The task:
Pull every line containing "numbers" out of the listing below.

--- --- ---

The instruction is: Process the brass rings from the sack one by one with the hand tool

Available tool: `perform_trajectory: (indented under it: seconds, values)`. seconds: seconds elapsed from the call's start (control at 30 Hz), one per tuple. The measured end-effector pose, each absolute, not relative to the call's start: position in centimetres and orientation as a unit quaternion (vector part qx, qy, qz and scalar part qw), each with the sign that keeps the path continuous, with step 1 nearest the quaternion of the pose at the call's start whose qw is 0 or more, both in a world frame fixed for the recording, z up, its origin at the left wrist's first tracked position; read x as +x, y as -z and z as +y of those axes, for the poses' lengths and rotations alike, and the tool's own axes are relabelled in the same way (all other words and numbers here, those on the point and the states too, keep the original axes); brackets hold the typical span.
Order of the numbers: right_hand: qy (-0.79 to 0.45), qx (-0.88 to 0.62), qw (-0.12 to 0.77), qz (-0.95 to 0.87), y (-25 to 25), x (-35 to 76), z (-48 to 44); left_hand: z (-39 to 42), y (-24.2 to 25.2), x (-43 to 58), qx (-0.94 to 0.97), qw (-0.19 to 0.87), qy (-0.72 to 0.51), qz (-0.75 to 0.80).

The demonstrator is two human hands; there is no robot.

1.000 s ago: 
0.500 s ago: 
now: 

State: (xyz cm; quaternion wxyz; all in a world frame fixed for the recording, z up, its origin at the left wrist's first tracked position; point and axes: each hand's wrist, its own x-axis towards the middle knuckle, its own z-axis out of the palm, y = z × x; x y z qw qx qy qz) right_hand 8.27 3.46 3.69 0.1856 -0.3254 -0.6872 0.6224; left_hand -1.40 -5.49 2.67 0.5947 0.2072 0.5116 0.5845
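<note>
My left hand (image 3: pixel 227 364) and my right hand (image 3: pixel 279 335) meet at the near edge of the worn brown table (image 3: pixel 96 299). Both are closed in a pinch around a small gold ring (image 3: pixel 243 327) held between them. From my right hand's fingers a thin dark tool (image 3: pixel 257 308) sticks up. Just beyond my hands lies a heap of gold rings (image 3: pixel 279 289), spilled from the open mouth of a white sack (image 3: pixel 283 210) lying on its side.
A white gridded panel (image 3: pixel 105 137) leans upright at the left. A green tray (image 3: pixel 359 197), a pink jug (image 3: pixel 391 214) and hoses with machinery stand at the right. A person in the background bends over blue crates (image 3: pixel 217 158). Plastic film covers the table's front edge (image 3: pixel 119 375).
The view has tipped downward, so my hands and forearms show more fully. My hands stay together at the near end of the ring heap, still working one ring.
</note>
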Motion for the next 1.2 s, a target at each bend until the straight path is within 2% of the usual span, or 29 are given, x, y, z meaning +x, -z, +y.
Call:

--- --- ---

Response:
Available tool: `perform_trajectory: (indented under it: seconds, values)`. seconds: seconds elapsed from the call's start (control at 30 Hz), one per tuple. The measured end-effector pose, each absolute, not relative to the call's start: position in centimetres and orientation as a unit quaternion (vector part qx, qy, qz and scalar part qw), each with the sign that keeps the path continuous, with step 1 nearest the quaternion of the pose at the call's start whose qw is 0 or more, both in a world frame fixed for the recording, z up, its origin at the left wrist's first tracked position; read x as +x, y as -z and z as +y of those axes, for the poses' lengths and rotations alike, and the tool's own axes are relabelled in the same way (all other words and numbers here, those on the point and the states too, keep the original axes); brackets hold the typical span.
Order of the numbers: right_hand: qy (-0.79 to 0.45), qx (-0.88 to 0.62), qw (-0.12 to 0.77), qz (-0.95 to 0.87), y (-25 to 25), x (-35 to 76), z (-48 to 44); left_hand: z (-39 to 42), y (-24.2 to 25.2), x (-43 to 58), qx (-0.94 to 0.97), qw (-0.19 to 0.87), qy (-0.72 to 0.51), qz (-0.75 to 0.80).

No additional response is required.